Solar ignition methods for fire lighting


I wrote this article back in April last year for issue 9 of The Bushcraft Journal.  If you don’t already subscribe, get yourself signed up!

solar ignition methods | bushcraft | survival | Kent | south east | London

Solar ignition methods

For this issue I want to look at various ways of lighting a fire using the sun.  Right now (last week of April) it’s overcast outside, has been for a few days and is forecast to remain so for a few more, succinctly highlighting one of the weaknesses of relying on the sun in the UK.  With that said, solar methods are another tool in your box and worth trying out.

I should also point out that many of the items below aren’t things that I typically carry with me (if it’s an item I do often carry I say so), but are worth knowing about, although I’m mindful of straying into ‘survival territory’ to some degree.

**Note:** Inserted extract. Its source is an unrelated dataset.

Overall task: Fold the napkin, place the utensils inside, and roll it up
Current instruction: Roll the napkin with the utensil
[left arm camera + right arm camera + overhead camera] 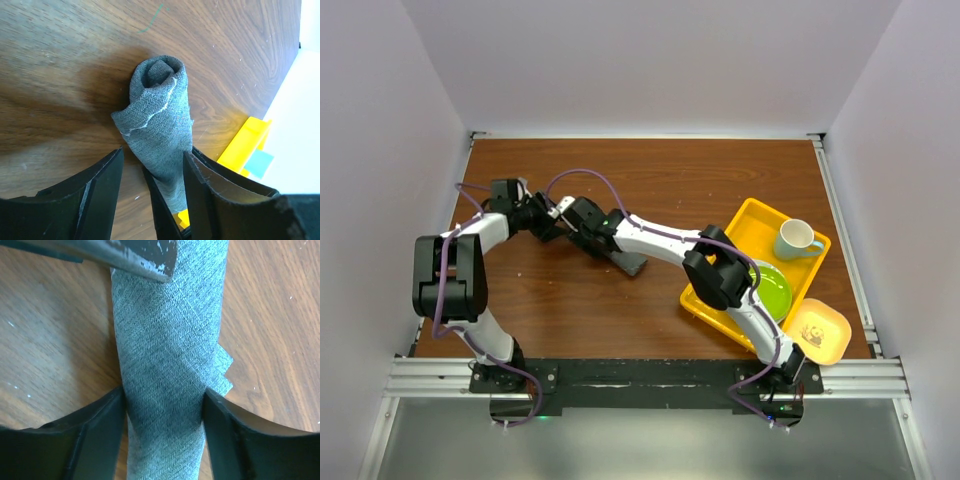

We tend to think of the sun as a yellow ball of fire in the sky but that’s not really the case.  The sun is white (it appears to be yellowish due to the atmosphere) and what we think of as burning is actually nuclear fusion taking place.  We can use the radiant energy created by this nuclear reaction, and transported to us in the form of photons, to light a fire.

Lenses

To work for fire lighting, a lens has to be one that magnifies and to magnify it has to have a convex shape.  That means that any item with a convex lens can theoretically be used to start a fire.  As a general rule, the bigger the lens and the higher the magnification, the easier it will be to light a fire.

With any lens, you need to position it between the sun and your tinder.  Move the lens back and forth slowly until the light is focused into a pin prick, giving maximum concentration of the sun’s energy.

Magnifying glass

solar ignition methods | bushcraft | survival | Kent | south east | London

A magnifying glass is a hand held convex lens usually with a magnification of between 2 and 6 times, the kind of thing many of us carried around as children pretending to be sleuths.  And I’m sure many of you will remember that a magnifying glass could be used for other purposes than making things look bigger.  Alongside matches, a magnifying glass was one of my earliest experiences with fire lighting.  Here Bob is igniting a piece of chaga.

Magnifying lens

solar ignition methods | bushcraft | survival | Kent | south east | London

Strictly speaking still a magnifying glass, but not one that is generally hand held.  I’ve got a few 5” lenses, probably from a desk mounted magnifying lamp of some sort.  These are very powerful, great for demonstrating how a magnifying lens works but too big to carry around.

Camera lens

solar ignition methods | bushcraft | survival | Kent | south east | London

Magnifying camera lenses can be used to good effect and are common place.  I’m not much of a photographer so got this one from an online auction site; it lights tinder really quickly.  In the photo Ho Kyung used a piece of cramp ball.

Fresnel lens

solar ignition methods | bushcraft | survival | Kent | south east | London

Fresnel lenses are named after the French physicist who invented them sometime around 1818 for use in lighthouses.  Today they are also used in car headlights and traffic lights.  The great thing about a Fresnel lens is that it is a series of concentric sections, greatly reducing the amount of material required.  I have one that is credit card sized and really light weight; it’s stated purpose is as a reading aid but it makes an effective fire lighter, as demonstrated in this photo by Ho Kyung onto a piece of chaga.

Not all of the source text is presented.